Prof. Emi menjelaskan bahwa wilayah Jabar Selatan memiliki daya tarik dengan pemandangan yang indah, seperti Geopark Ciletuh yang di dalamnya terdapat Curug Awang sebagai aspek yang memikat untuk dikunjungi.

Di wilayah selatan juga banyak wisatawan yang singgah sejenak di Curug Rahong. Walaupun perkembangannya belum signifikan untuk menghasilkan pendapatan daerah, tetapi ini merupakan satu potensi yang dapat dikembangkan lebih lanjut.

“Garut sendiri terkenal sebagai daerah dengan 1.000 air terjun, karena banyak sekali, salah satu contoh lagi Curug Orok. Ke arah Garut lewat Pameungpeuk atau Garut arah Rancabuaya akan ada akses menuju Curug Orok yang sangat menarik pesonanya,” ujar Prof. Emi.

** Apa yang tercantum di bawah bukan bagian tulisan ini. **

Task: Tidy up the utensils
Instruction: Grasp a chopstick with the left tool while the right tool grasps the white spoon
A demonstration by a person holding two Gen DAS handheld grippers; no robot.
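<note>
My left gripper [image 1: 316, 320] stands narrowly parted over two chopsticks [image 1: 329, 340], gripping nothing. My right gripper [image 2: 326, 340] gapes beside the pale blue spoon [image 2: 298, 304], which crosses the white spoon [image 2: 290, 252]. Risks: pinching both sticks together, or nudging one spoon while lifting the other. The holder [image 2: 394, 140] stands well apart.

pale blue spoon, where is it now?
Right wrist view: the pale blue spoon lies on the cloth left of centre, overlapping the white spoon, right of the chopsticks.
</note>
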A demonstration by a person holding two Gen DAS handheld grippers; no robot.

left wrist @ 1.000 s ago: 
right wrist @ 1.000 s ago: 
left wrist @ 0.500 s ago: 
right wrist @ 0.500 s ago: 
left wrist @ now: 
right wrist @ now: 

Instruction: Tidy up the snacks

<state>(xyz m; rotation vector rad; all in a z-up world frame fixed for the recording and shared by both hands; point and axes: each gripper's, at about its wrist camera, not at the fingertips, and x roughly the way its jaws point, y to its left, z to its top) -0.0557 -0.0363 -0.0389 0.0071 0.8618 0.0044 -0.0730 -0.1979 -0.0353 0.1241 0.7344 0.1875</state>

Selanjutnya, Emi menjelaskan bahwa daya tarik di wilayah Jabar Selatan juga terletak pada Lembah Cilaki yang sering dikunjungi untuk menyaksikan pemandangan laut biru, Bukit Buaya yang untuk melihat pemandangan matahari terbit, Bungbulang yang dikenal sebagai tambang batu akik, hingga Cianjur Selatan yang berpotensi untuk tambang pasir besi.

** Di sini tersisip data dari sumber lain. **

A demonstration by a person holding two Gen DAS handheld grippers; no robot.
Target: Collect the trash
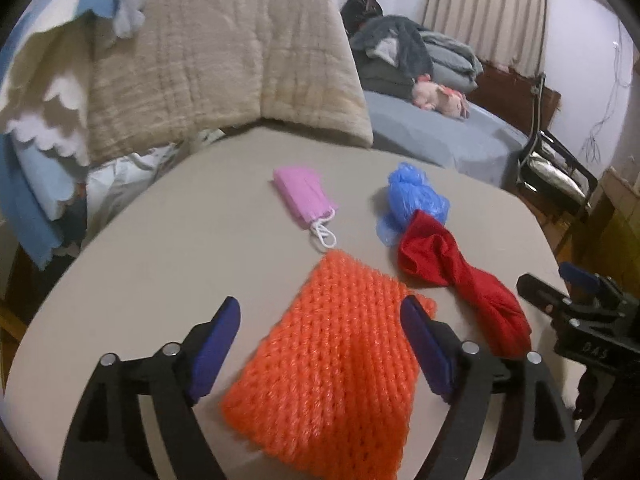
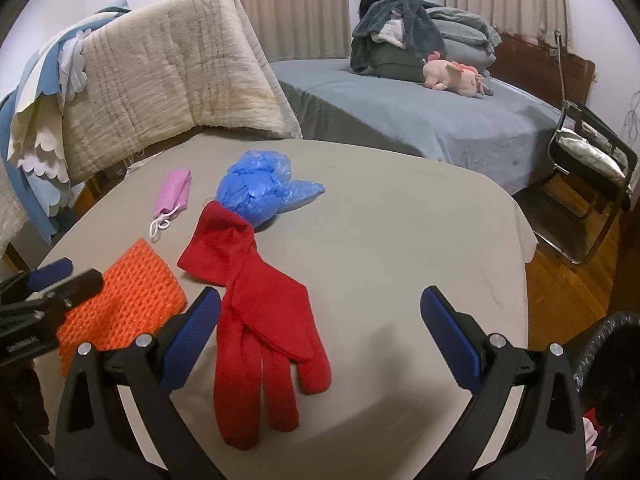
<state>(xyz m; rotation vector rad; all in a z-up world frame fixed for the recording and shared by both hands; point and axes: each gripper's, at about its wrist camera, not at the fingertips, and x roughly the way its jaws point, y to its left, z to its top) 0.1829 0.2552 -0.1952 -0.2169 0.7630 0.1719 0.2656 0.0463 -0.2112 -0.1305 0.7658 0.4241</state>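
Observation:
On the beige round table (image 1: 180, 240) (image 2: 400, 220) lie an orange knitted cloth (image 1: 340, 372) (image 2: 124, 308), a red glove (image 1: 460, 280) (image 2: 260, 328), a crumpled blue plastic bag (image 1: 412, 200) (image 2: 260, 192) and a folded pink face mask (image 1: 304, 200) (image 2: 174, 194). My left gripper (image 1: 320, 312) is open, its fingers on either side of the orange cloth, just above it. My right gripper (image 2: 320, 300) is open above the table, the red glove beside its left finger. Each gripper shows at the edge of the other's view.
A black bin (image 2: 612, 360) with a liner stands at the table's right edge. A chair draped with a beige quilt (image 1: 224, 56) (image 2: 160, 76) stands behind the table. A bed with a plush toy (image 2: 456, 72) and a folding chair (image 2: 592, 168) are beyond.

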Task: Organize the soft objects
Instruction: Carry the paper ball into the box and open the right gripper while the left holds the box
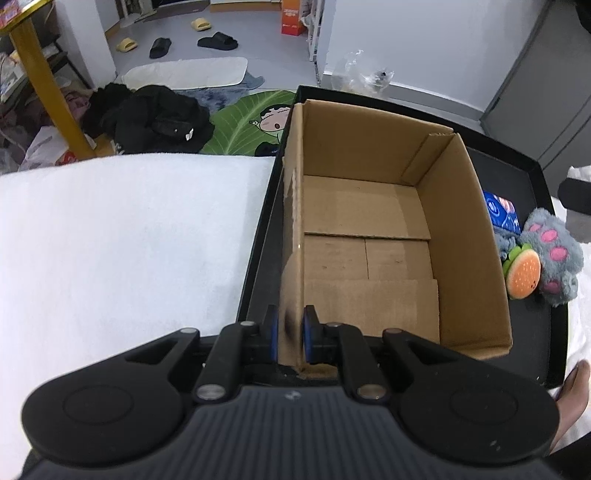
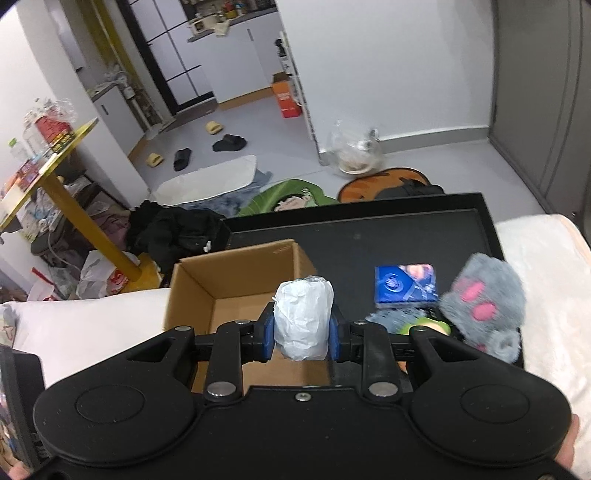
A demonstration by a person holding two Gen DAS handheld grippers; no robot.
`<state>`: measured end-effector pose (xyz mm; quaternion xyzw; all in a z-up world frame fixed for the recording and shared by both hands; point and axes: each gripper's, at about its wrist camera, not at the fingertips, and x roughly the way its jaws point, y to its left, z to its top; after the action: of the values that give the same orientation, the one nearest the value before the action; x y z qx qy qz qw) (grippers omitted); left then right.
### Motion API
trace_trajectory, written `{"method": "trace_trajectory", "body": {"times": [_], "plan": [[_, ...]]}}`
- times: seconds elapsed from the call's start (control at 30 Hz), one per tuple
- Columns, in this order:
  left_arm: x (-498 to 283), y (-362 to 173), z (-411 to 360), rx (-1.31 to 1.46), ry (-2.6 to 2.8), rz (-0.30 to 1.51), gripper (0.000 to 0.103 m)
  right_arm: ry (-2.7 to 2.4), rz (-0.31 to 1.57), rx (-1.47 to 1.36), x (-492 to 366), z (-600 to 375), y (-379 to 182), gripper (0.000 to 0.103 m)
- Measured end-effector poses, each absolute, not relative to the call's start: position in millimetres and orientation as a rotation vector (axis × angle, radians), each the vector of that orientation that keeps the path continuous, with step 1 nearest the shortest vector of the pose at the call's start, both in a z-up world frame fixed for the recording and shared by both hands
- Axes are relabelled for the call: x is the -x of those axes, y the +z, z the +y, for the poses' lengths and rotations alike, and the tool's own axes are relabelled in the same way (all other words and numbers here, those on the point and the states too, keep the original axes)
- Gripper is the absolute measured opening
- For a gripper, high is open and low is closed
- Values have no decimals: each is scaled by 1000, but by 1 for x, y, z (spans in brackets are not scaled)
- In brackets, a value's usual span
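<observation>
Cardboard box point(image 1: 369, 236), empty, sits with its near-left wall clamped by the left gripper point(image 1: 290, 332). Grey paw plush point(image 2: 484, 302) lies right of the right gripper point(image 2: 302, 332), which squeezes a white wrapped roll point(image 2: 303, 319) above the box.

Black slippers point(image 1: 217, 40) lie near yellow slippers point(image 1: 200, 24).

The open brown cardboard box point(image 1: 373, 236) sits in the shallow black tray point(image 1: 517, 162). At its three o'clock lie the round burger-shaped plush point(image 1: 523, 274) and grey paw-shaped plush point(image 1: 554, 254), touching; a blue rectangular packet point(image 1: 501, 213) behind them.
</observation>
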<state>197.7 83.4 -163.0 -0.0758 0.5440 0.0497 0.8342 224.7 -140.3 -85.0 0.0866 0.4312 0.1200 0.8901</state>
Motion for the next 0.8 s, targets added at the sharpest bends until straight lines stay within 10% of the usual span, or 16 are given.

“Jadi banyak sekali hal-hal yang mempesona di Jawa Barat Selatan, baik dari gunung sampai ke arah lautannya,” Kata Prof. Emi.

Dari berbagai potensi yang dimiliki oleh Jabar Selatan, terdapat juga banyak ancaman seperti gempa bumi dengan skala kecil dan gempa bumi yang dapat memberikan dampak bencana lanjutan, tanah longsor, tsunami, hingga terjadinya banjir bandang karena morfologi yang cukup curam.

Prof. Emi mengatakan bahwa dalam pengembangan Jawa Barat, wilayah selatan akan menjadi pembatas yang cukup sulit dikembangkan. Hal tersebut karena produk vulkanik di Jawa Barat Selatan berumur cukup tua yang batuannya keras.

Selain itu, morfologi wilayahnya cukup curam, sehingga hanya ada beberapa tempat yang dapat diakses dengan mudah.

Mitigasi yang dapat dilakukan pada potensi-potensi yang ada di Jawa Barat Selatan tidak hanya dengan mencoba kebijakan dari pemerintah, tetapi perlu juga dilakukan pendekatan kepada masyarakat untuk memberikan pemahaman terkait pengurangan risiko bencana, baik di alam bebas maupun di dalam ruangan.

“Ini kalau memang mau dikembangkan tentu saja sudah mempertimbangkan aspek ancaman bencana,” jelas Prof. Emi.

Lebih lanjut, Prof. Emi mengatakan bahwa perlu juga dibuat road map riset yang berkelanjutan. Tidak hanya satu-dua kali riset saja, tetapi hal-hal lain yang dapat dilakukan selanjutnya untuk pengembangan berdasarkan riset sebelumnya. Dalam hal ini masyarakat setempat juga harus dilibatkan khususnya terkait dengan kearifan lokal.

“Jangan lupa masyarakat setempat juga harus dilibatkan terutama terkait dengan kearifan lokal, kita harus bisa menghargai itu supaya sinergi mitigasi untuk pengurangan risiko bencana,” tegasnya.